3. Similarly, just as I believe that collaboration within political science will continue to increase, I believe that cross- and transdisciplinary collaborations will (or at least could) increase as well. This transdisciplinary activity calls even more strongly for clear guidance on the ethics and practice of attribution. Many forces inside and outside the university (including the interests of major foundation and federal funders) are pressing for multidisciplinary cooperation. Such multidisciplinary collaboration can be very good for political science and, I believe, even better for the disciplines with whom we collaborate, since we can bring our theoretical and analytical understanding to bear on problems that can profit from our approaches.

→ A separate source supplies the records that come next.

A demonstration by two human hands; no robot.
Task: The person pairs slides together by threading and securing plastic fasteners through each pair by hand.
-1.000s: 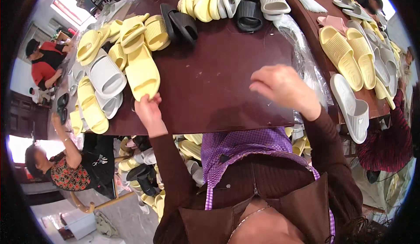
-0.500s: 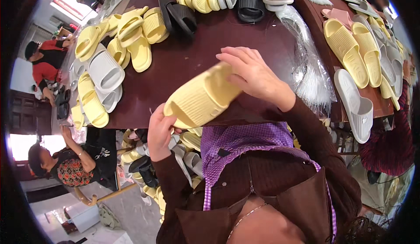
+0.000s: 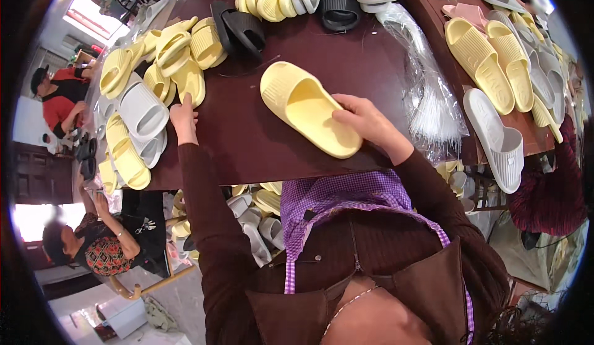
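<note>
My right hand (image 3: pixel 365 122) grips a yellow slide slipper (image 3: pixel 303 111) by the side of its heel end, thumb on the footbed and fingers beneath. The slipper is tilted over the table, its toe and ribbed strap pointing away to the left. At the pile on the left, my left hand (image 3: pixel 184 121) is closed on the heel end of another yellow slide slipper (image 3: pixel 190 80); its curled fingers are partly hidden. Grey slippers (image 3: pixel 143 110) lie just left of that hand, and more yellow slippers (image 3: pixel 173 47) are heaped behind it.
Black slippers (image 3: pixel 238 33) rest at the back of the dark red table (image 3: pixel 247 153). A bundle of clear plastic strips (image 3: pixel 427 91) lies on the right. Yellow and grey slippers (image 3: pixel 495 135) crowd the right-hand table. Two people (image 3: pixel 111 240) are on the left.
My left hand has let go of the first yellow slipper and moved left to another one in the pile. My right hand has turned the first slipper so its toe points away.
</note>
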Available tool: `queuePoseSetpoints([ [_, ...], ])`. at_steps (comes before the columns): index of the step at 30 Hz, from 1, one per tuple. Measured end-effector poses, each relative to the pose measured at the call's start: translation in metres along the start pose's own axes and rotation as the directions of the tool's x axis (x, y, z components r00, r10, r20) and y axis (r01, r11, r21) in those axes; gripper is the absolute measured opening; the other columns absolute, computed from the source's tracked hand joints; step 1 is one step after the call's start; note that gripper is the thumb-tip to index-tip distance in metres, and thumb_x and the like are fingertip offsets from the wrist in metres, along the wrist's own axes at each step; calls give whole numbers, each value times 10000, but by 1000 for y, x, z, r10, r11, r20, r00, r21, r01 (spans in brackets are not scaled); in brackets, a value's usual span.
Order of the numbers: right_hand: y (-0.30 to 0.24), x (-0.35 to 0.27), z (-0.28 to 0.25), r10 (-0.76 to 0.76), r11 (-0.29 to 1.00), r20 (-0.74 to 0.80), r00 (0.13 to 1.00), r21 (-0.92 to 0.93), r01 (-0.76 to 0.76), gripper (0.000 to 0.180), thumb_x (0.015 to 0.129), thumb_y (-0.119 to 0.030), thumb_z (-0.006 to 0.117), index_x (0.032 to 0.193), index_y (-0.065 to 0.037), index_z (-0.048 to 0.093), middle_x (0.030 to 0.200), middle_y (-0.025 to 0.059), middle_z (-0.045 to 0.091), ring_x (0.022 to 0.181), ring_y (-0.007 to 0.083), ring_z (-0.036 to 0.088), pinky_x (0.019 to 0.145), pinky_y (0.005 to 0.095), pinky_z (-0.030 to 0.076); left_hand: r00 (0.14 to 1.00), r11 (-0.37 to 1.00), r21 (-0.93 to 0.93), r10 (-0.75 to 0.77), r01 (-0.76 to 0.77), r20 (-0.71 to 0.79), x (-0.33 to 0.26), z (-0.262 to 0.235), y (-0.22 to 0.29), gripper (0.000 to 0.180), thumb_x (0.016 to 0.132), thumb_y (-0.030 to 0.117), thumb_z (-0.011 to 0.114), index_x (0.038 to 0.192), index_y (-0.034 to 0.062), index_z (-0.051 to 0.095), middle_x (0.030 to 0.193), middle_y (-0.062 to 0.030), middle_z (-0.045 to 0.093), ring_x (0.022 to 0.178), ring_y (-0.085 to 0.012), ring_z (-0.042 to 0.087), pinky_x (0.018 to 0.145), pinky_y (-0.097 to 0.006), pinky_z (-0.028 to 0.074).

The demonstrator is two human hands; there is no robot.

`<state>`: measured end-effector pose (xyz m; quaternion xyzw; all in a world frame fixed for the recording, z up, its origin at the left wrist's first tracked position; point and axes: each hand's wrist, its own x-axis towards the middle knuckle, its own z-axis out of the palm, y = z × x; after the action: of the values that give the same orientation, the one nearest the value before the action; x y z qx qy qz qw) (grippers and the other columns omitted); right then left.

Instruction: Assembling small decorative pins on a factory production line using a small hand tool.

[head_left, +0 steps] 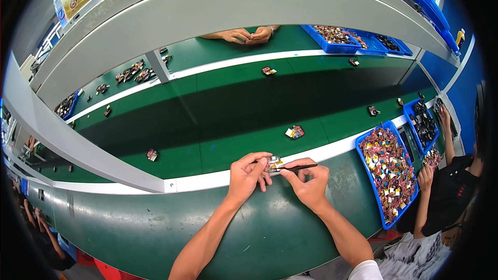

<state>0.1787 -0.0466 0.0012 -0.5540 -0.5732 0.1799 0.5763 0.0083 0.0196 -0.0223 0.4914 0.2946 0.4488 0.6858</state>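
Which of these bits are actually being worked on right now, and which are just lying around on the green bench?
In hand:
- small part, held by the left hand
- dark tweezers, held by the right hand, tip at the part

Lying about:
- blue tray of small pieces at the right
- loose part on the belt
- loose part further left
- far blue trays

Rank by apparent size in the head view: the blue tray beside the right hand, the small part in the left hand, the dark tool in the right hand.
1. Blue tray, clearly largest.
2. Dark tool, thin but longer.
3. Small part, partly hidden by left hand; unsure against the tool in right hand.
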Motion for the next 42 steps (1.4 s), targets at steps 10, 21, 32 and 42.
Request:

Such crossdisciplinary cooperation, though, will require strong mutual understanding of differences in attribution practices, and of the possible sources of common ground among disciplines. Political scientists' frequent practice, for example, of listing dual or multiple authors alphabetically, is virtually unknown in the biomedical sciences, where graduate students and junior faculty are enmeshed in an even more delicate and, in many ways, perilous web of considerations governing credit and attribution, and where the location of a name among a long list of authors can signify subtle levels of credit and rank.
The Working Group's efforts, then, can be a most constructive way not only of helping to establish best practices in political science but to begin a transdisciplinary discussion, the result of which might someday be an academy-wide agreement on productive, ethical, and collegial best practices for attributing credit. I would like to think that political scientists were among the leaders in the crafting of such guidance.
Once again, I thank the Working Group for its report and look forward to learning more about the progress of its deliberations.